Twenty Questions for Gloria Read online

Page 21


  He’s left the tent behind. I remember thinking that. Registering it as a sign of…something. Hope. The sudden flare of hope that, if Uman hadn’t taken the tent, he couldn’t really be leaving the island without me. Or leaving at all.

  Another of the lies I told myself.

  He’d abandoned the tent because he couldn’t take it without waking me, without telling me what he was doing. He’d abandoned the tent exactly because he wanted to leave without me.

  How quietly, how carefully, he must have snuck out to avoid disturbing me. To avoid having to ask, You coming with me?

  To avoid having to say goodbye.

  Tears were leaking down my face by the time I stumbled through the scrub and the hummocky dunes at the back of the beach. I came to a halt, hands on hips, panting, scanning the shoreline. There was no sign of him. No shadowy figure crossing the sand, or wading into the shallows; no suggestion of movement on board any of the boats anchored offshore; no sounds of a paddle splashing the water. If it wasn’t for the lapping of the waves, everything would have been utterly still and silent.
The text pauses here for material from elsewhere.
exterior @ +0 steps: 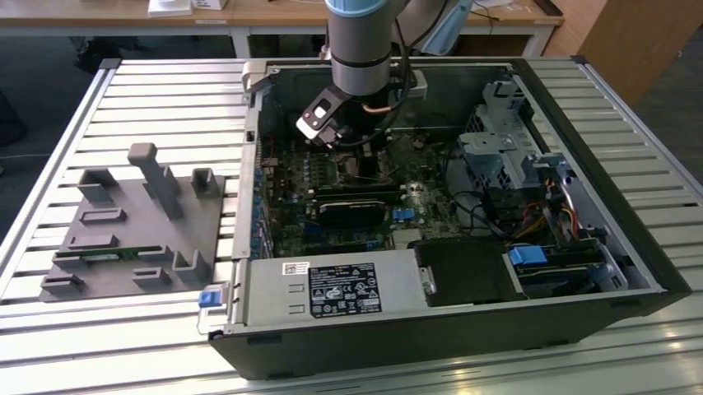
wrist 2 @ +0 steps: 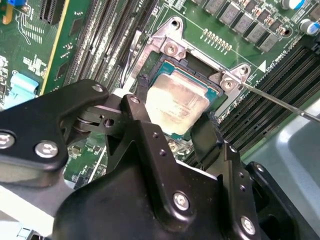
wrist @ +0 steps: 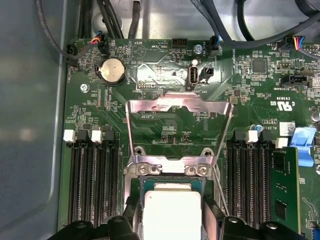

  I wiped my face on my sleeve. Went on looking for him, listening for him.

  “Uman!” My cry sounded obscenely loud in the dead-of-night hush.

  No response.

  How long had he been gone when I woke up? I had no idea. For all I knew, Uman might already have been halfway to France. Or still breaking into the shop.

  Another lie: that was where he’d be, for sure.

  All I had to do was turn back and follow the track to the shop and I’d find Uman there, or intercept him on his way to the bay. Even as I was thinking it, I heard what sounded like a chain saw starting up somewhere behind me, on the island. In the quiet, the noise made me jump. It might have been coming from ten meters away or a hundred. As I tried to locate it, the sound became higher-pitched and more intense, then dipped again, settling to a steady drone. Which was when I realized what I’d heard behind me was its echo in Bryher’s hills, and in fact, the noise was coming from the opposite direction. From the channel of deeper water beyond Green Bay. I realized, too, that it belonged to an outboard motor.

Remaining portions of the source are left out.